Sunday, February 16th, 2020
Hundreds of citrus plants have just arrived!
Picture it; you walk by the kitchen window, lean over, and pluck a ripe lemon from your very own tree. It’s possible! If you have a bright enough space, you could be squeezing your own citrus. A few mouth-watering windowsill kumquats, oranges, or lemons could be in your cards – even in Manitoba. Growing citrus is mildly challenging, but the rewards are worth it, so we encourage you to challenge your green thumb!
Read on for our tips on how to successfully grow citrus indoors . . .
You GOT this! Just have patience . . . and faith!
First comes flowers, then comes fruit. The fragrance of citrus flowers is a perfume beyond anything you can imagine! The flower is the part of the plant which develop into fruit, so a citrus tree needs to be of sufficient size to be able to successfully support a crop of fruit on its branches. This is a natural process that takes time, but when that fruit finally appears, you’ll be beaming with gardeners pride, not to mention boasting rites! Fun fact; the average lifespan of a citrus tree is approximately 50 years, so when you take home a citrus plant, you can consider it a new friend for life.
HOW TO GROW CITRUS INDOORS
Here are our top tips on how to grow citrus plants. For even more information, visit our friends down in Florida!

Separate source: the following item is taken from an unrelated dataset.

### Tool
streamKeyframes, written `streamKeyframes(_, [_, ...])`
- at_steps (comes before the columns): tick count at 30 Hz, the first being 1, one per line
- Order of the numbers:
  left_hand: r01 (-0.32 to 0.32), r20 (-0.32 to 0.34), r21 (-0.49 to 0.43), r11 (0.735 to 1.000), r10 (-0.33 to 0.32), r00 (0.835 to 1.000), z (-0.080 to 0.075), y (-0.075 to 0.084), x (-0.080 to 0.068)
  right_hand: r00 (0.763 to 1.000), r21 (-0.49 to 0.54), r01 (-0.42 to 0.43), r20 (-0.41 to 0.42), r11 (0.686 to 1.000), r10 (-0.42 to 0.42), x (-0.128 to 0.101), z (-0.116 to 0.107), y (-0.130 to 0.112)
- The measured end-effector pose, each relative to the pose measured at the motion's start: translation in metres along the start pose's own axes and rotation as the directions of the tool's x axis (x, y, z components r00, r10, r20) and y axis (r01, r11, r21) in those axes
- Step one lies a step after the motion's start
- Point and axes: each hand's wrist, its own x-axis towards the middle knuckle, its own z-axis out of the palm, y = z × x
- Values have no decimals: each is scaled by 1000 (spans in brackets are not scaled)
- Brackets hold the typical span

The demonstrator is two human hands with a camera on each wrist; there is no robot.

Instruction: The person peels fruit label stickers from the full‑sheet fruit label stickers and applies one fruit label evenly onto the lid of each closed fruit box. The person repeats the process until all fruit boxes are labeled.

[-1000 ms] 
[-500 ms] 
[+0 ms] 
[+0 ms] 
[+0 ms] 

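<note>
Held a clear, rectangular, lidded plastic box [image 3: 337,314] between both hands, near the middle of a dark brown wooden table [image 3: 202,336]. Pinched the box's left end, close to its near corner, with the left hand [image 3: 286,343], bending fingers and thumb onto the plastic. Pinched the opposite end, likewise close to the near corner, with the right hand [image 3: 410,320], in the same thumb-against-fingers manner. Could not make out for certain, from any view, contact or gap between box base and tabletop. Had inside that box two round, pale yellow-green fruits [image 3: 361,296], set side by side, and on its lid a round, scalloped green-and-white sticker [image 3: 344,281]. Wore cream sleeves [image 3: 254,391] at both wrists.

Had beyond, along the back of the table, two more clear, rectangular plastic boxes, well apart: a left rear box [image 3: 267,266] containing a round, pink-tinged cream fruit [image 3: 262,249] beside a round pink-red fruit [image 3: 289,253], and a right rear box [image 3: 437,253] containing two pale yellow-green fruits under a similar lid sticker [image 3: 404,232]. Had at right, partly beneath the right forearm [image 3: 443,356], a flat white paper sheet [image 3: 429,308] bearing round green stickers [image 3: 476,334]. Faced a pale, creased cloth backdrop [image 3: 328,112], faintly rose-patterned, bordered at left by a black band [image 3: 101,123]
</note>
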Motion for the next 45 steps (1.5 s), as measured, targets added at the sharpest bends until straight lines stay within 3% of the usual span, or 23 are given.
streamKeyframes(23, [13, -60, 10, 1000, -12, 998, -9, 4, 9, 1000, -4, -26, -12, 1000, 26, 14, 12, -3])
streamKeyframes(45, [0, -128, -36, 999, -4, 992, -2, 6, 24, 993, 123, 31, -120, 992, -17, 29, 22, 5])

LIGHT What citrus really requires is a bright window that has generous dimensions. A south-facing window or sliding glass doors are ideal, but a well-lit east or west-facing window can do the job. Do NOT invest in a citrus plant if you don’t have enough light. To achieve a citrus plant that’s laden with flowers and fruit, ample indoor light and space are essential, and to make your citrus even happier, bring it outdoors in the summer!
POTTING Citrus like to be slightly root-bound in their pots. If it becomes overly root-bound or its pot cracks, repot the plant in the springtime only. Transplant 2” (up one pot size at a time) or you may run the risk of rutting the roots with too much soil.
TEMPERATURE Citrus thrive in the same temperatures as humans. If temperatures drop below 10°C , your citrus plant will fail to absorb the nutrients that it needs in order to set flowers.
NUTRITION Citrus are hungry plants, and they react quickly when you fail to serve up sufficient food. Yellow leaves are the telltale sign of a starving citrus. Although most houseplants do not require fertilizing in late autumn and winter, citrus are the exception. If you go organic, deliver diluted fish emulsion throughout the year – once every two to three weeks seems to work well. Winter light levels are low, so dilute the fertilizer more than the recommended dose.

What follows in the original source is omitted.